**What this task involves:**
Retype the data that follows with no alterations, please.

**Collected data:**
-.-.-

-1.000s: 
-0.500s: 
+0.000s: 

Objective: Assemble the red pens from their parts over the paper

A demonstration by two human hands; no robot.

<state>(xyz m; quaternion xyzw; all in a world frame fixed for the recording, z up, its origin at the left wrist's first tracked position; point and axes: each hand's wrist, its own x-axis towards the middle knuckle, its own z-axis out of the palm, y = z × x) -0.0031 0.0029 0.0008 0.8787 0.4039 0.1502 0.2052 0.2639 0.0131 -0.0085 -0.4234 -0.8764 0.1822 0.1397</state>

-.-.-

**Response area:**
-1.000s: 
-0.500s: 
+0.000s: 

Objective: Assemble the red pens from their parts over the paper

A demonstration by two human hands; no robot.

<state>(xyz m; quaternion xyzw; all in a world frame fixed for the recording, z up, its origin at the left wrist's first tracked position; point and axes: each hand's wrist, its own x-axis towards the middle knuckle, its own z-axis out of the palm, y = z × x) -0.0031 0.0029 0.0008 0.8787 0.4039 0.1502 0.2052 0.2639 0.0131 -0.0085 -0.4234 -0.8764 0.1822 0.1397</state>

This finishes the answer.